Exercise:
Please restate every line below exactly, without any pictures.

Given data:
═══
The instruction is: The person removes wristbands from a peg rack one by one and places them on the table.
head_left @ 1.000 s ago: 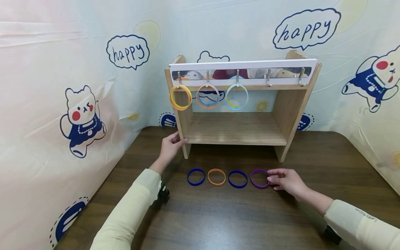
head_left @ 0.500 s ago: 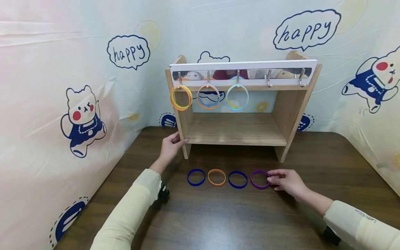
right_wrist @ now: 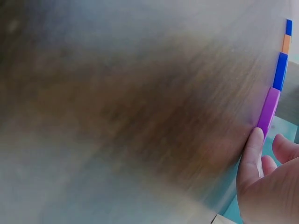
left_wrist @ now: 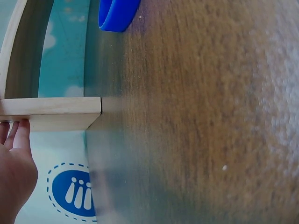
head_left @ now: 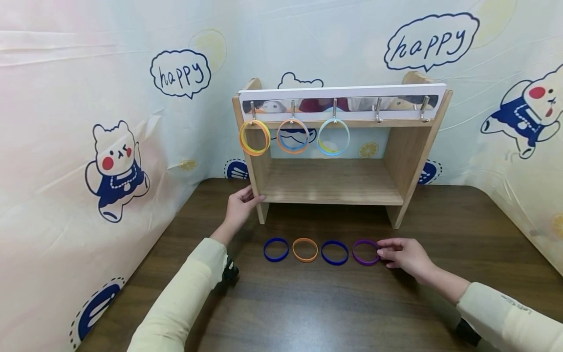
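Observation:
My left hand (head_left: 239,208) grips the left side panel of a small wooden shelf (head_left: 330,181), thumb at its front edge and fingers on the outer side. In the left wrist view its fingers (left_wrist: 21,135) rest against the panel. My right hand (head_left: 406,256) has its fingertips at the right edge of a purple wristband (head_left: 365,264), which lies flat on the table. The right wrist view shows the end of the purple band between the fingertips. Left of it, in a row, lie a blue wristband (head_left: 335,263), an orange wristband (head_left: 305,260) and another blue wristband (head_left: 276,259).
A white rail (head_left: 365,89) with several metal hooks spans the shelf's top. Yellow-orange bands (head_left: 241,139), orange and blue bands (head_left: 279,135) and light blue bands (head_left: 348,137) hang from its left hooks. Printed cloth (head_left: 132,29) surrounds the brown table (head_left: 299,308).

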`<state>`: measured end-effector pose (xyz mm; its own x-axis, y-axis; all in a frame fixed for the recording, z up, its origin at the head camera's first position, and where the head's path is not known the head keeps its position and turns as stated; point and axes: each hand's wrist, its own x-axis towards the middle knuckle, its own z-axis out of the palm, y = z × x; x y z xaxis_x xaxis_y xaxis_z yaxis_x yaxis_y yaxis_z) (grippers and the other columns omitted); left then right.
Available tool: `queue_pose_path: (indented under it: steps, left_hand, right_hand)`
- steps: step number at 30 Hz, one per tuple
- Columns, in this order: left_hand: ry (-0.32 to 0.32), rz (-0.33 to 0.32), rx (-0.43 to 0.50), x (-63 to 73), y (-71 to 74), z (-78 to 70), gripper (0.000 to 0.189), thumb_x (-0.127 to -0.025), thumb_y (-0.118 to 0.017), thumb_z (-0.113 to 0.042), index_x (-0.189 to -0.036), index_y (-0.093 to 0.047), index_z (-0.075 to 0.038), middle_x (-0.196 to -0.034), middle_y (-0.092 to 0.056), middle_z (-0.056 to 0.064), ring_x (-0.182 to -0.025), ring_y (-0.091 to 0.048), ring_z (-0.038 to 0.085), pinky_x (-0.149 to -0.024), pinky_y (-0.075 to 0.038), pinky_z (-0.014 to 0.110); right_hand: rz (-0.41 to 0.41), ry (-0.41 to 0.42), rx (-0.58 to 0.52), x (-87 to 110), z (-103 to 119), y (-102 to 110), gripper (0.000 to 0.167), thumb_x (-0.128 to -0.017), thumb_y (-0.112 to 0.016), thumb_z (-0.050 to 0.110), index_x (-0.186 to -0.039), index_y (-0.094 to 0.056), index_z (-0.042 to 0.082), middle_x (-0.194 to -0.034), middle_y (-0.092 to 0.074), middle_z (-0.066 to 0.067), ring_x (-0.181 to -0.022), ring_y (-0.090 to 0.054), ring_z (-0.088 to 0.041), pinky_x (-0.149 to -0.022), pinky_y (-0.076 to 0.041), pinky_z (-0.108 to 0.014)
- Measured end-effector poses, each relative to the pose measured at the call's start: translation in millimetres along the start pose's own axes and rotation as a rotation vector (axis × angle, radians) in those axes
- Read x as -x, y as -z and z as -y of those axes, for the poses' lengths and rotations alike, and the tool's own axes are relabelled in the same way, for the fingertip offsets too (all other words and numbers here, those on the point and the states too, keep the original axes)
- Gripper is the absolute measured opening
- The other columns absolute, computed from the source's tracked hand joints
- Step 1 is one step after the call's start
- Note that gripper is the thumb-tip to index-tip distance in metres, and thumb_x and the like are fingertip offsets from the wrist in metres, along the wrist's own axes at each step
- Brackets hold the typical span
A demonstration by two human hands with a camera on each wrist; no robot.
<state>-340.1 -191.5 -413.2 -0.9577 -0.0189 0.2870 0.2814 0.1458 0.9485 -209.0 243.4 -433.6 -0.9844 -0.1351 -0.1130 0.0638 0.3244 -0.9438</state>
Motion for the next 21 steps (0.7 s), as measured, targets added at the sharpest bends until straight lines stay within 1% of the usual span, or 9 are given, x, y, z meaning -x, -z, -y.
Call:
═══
Exercise response:
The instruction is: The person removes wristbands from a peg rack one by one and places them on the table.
head_left @ 1.000 s ago: 
head_left @ 0.500 s ago: 
right_wrist @ now: 
left_wrist @ now: 
head_left @ now: 
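Observation:
My left hand (head_left: 239,208) grips the left side panel of a small wooden shelf (head_left: 330,181), thumb at its front edge and fingers on the outer side. In the left wrist view its fingers (left_wrist: 21,135) rest against the panel. My right hand (head_left: 406,256) has its fingertips at the right edge of a purple wristband (head_left: 365,264), which lies flat on the table. The right wrist view shows the end of the purple band between the fingertips. Left of it, in a row, lie a blue wristband (head_left: 335,263), an orange wristband (head_left: 305,260) and another blue wristband (head_left: 276,259).
A white rail (head_left: 365,89) with several metal hooks spans the shelf's top. Yellow-orange bands (head_left: 241,139), orange and blue bands (head_left: 279,135) and light blue bands (head_left: 348,137) hang from its left hooks. Printed cloth (head_left: 132,29) surrounds the brown table (head_left: 299,308).
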
`<state>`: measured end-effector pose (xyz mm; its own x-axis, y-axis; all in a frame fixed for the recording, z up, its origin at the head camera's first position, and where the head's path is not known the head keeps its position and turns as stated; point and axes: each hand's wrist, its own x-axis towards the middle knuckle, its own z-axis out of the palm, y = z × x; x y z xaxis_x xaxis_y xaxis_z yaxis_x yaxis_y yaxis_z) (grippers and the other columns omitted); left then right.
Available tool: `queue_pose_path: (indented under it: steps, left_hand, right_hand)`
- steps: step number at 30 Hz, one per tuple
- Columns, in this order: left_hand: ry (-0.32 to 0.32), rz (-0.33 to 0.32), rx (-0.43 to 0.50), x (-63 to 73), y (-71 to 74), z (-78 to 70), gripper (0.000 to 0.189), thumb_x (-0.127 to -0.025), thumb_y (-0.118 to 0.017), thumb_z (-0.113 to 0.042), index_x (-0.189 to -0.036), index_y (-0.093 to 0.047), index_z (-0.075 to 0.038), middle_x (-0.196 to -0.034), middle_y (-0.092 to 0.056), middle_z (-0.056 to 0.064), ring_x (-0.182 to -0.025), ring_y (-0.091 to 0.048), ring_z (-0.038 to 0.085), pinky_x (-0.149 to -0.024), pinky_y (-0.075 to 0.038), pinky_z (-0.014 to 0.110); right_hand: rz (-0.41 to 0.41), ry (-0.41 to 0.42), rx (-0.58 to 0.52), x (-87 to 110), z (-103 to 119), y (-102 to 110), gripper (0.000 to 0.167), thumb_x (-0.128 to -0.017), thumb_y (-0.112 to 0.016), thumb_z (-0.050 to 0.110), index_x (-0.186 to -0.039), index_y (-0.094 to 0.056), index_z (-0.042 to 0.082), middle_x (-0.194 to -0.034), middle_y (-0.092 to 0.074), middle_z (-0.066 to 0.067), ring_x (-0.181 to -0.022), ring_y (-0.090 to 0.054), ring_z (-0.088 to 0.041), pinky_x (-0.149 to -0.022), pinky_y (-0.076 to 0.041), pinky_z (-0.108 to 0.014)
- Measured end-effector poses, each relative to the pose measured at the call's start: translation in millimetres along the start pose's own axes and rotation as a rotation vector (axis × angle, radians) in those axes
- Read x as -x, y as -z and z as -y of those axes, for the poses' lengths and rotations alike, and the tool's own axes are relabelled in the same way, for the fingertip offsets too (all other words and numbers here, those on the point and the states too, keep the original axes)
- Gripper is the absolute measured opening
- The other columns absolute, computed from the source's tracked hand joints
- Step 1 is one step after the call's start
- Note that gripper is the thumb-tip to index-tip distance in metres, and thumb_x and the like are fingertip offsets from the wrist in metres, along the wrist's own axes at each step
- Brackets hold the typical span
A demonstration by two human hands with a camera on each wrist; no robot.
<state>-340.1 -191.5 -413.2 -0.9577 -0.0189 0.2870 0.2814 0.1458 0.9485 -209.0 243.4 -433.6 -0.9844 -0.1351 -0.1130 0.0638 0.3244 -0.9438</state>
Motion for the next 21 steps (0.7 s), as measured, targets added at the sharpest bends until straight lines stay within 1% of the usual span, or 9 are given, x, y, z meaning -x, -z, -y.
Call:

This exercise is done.